# WHAT YOU ARE ASKED TO DO:
Drop every image, then reproduce the data exactly as given.

════

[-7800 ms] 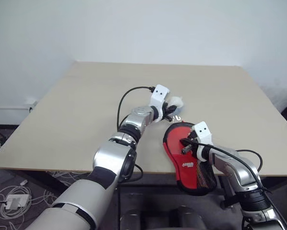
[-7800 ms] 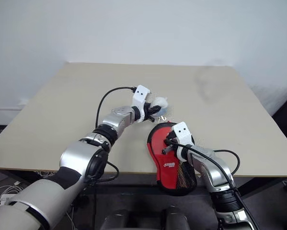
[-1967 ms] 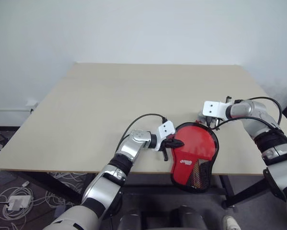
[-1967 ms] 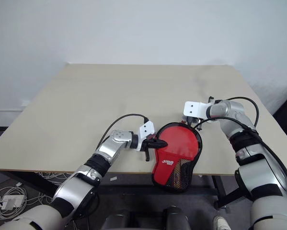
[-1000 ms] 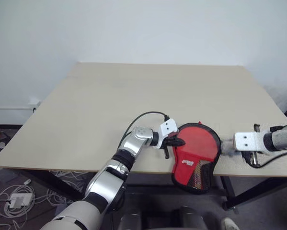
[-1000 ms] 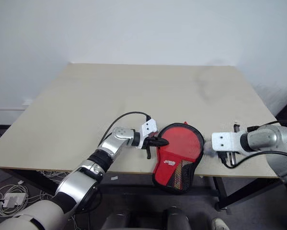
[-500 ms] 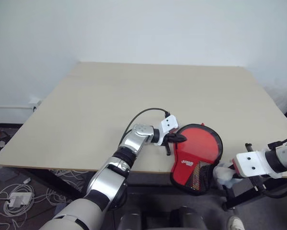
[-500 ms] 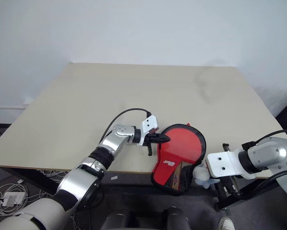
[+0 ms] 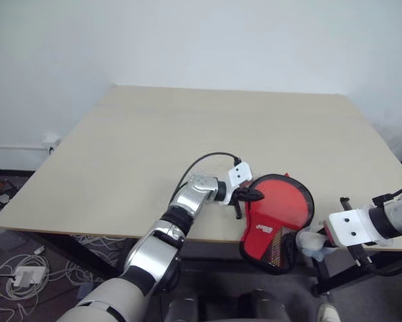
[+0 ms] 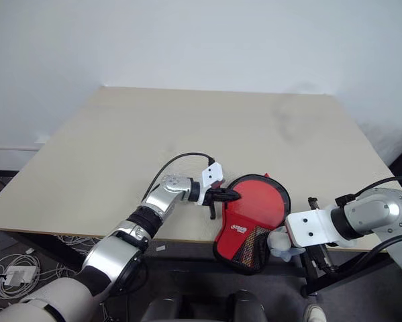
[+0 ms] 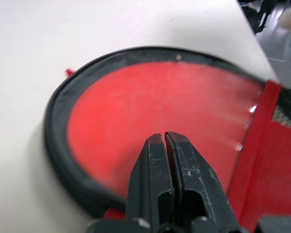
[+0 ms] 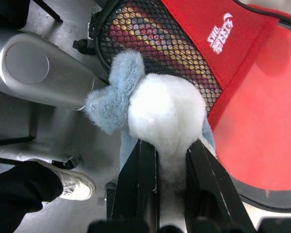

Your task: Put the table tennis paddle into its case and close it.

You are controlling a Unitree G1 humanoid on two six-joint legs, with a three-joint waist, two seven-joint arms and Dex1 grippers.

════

# TASK ANSWER:
[-7800 ms] 
[-7800 ms] 
[-1967 ms] 
[-1967 ms] 
[-1000 ms] 
[-1000 ms] 
[-500 ms] 
[-500 ms] 
[+0 ms] 
[+0 ms] 
[+0 ms] 
[+0 ms] 

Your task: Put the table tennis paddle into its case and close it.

You are controlling a Unitree G1 humanoid on two six-joint legs, with a three-joint waist, two seven-joint arms and Dex1 grippers.

With that, the exercise is done.